1. Introduction
The 3D point cloud data have incomparable advantages over 2D images, which can accurately record the 3D shape, geometric size, space coordinates, and other information of the object surface. In point cloud data processing, registration is one of the most important tasks, which directly affects the result of model reconstruction. Therefore, point cloud registration also holds great potential in a number of engineering applications including robotics [
1], autopilot [
2], SLAM [
3], and railway transportation [
4]. It plays an important role in the handling of component failures in railroad systems, 3D splicing, and other intermediate processes. At present, the iterative closest point (ICP) algorithm [
5] is the most extensively used and classic fine registration method with both strong accuracy and versatility. However, ICP also has great limitations. For example, it takes a long time, and it may get trapped into local optima. To optimize the performance of registration, various algorithms based on ICP have been proposed, such as generalized-ICP [
6], multi-channel generalized-ICP [
7], and sparse ICP [
8]. However, these methods still have fundamental drawbacks; they are still sensitive to the initial conditions of the point cloud and are more time-consuming than the original ICP method; the go-ICP [
9] method alleviates some drawbacks (such as easily falling into local optimum) but the cost of the algorithm is significantly higher. It can be found that the normal distribution transform (NDT) based on probability distribution uses the matrix method to solve the point cloud matching [
10]. A probability model based on multiple Gaussian mixture models (GMM) [
11] is used for registration among multiple point clouds.
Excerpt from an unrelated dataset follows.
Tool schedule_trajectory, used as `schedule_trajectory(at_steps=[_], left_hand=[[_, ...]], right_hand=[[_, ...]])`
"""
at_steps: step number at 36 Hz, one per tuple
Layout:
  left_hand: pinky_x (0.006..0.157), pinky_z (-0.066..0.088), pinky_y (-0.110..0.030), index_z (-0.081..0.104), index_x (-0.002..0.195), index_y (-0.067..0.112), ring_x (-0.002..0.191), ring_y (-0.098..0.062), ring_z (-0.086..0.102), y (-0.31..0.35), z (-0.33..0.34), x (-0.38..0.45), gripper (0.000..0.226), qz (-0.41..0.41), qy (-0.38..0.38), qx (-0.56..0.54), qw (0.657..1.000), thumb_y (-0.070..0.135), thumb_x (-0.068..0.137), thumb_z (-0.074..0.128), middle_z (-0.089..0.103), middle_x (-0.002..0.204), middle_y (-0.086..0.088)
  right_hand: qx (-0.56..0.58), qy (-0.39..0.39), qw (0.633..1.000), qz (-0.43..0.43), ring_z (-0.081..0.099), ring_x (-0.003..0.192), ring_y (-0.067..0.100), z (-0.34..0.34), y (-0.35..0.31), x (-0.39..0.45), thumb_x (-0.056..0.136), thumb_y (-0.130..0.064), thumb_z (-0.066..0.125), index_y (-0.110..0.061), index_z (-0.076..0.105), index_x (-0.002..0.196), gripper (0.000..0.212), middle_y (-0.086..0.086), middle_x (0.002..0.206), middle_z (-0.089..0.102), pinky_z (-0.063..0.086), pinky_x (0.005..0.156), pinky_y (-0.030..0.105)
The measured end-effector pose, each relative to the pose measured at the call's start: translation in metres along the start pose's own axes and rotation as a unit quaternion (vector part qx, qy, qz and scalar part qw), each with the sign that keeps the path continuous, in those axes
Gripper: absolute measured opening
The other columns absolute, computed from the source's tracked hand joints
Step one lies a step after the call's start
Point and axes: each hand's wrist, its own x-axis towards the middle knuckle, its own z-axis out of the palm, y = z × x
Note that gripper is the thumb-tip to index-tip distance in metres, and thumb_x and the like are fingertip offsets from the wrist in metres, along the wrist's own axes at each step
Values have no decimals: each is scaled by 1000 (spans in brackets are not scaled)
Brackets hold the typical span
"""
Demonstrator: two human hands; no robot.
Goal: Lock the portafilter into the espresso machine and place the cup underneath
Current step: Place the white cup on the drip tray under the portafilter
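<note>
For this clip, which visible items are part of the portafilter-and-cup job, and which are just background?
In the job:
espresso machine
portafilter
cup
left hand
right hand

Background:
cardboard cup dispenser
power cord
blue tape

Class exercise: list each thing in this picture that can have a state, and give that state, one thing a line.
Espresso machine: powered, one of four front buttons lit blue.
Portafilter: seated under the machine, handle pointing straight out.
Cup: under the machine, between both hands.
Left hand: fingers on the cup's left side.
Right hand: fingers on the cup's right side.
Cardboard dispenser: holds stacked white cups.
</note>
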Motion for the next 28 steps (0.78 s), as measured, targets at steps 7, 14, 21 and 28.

The coherent point drift (CPD) algorithm [
12] can effectively complete the registration (albeit with a long computing time). The above probability-based methods usually need to process and transform point clouds, and are difficult to apply to data with diverse shapes. In addition, random sample consensus (RANSAC) based on eliminating mismatched points is also a common method for point cloud registration [
13]. Although this improves the outliers in registration, it cannot show better adaptability under complex interference. In view of the problems existing in various traditional algorithms, learning-based registration methods have gradually become a hot spot in recent years. Deep learning networks based on a large number of multi-class data training have improved the accuracy and generalization of registration tasks, which is incomparable to traditional methods.
PointNet [
14] uses a multi-layer perceptron to extract features from the point cloud, and then uses a deep learning network to build global features to achieve different tasks such as classification, semantic segmentation, and partial segmentation. It takes the point cloud data as the inputs for the first time to achieve point cloud recognition and end-to-end point cloud processing. To obtain local features and process point clouds effectively, many methods have been proposed including PointNet++ [
15], PointCNN [
16], and DGCNN [
17]. In terms of point cloud registration, PointNetLK [
18] uses the PointNet network to extract features and then adjusts the Lucas and Kanade algorithm [
19] to successfully achieve the registration, and the network also supports unseen point cloud models to complete the registration. DCP [
20], RPM-Net [
21,
22], and CorsNet [
23] can be used to achieve higher accuracy for the registration results of seen and unseen categories. However, these methods rely on inputs with unique local geometric features to predict reliable feature point matching, so they are more sensitive to noise and other interference.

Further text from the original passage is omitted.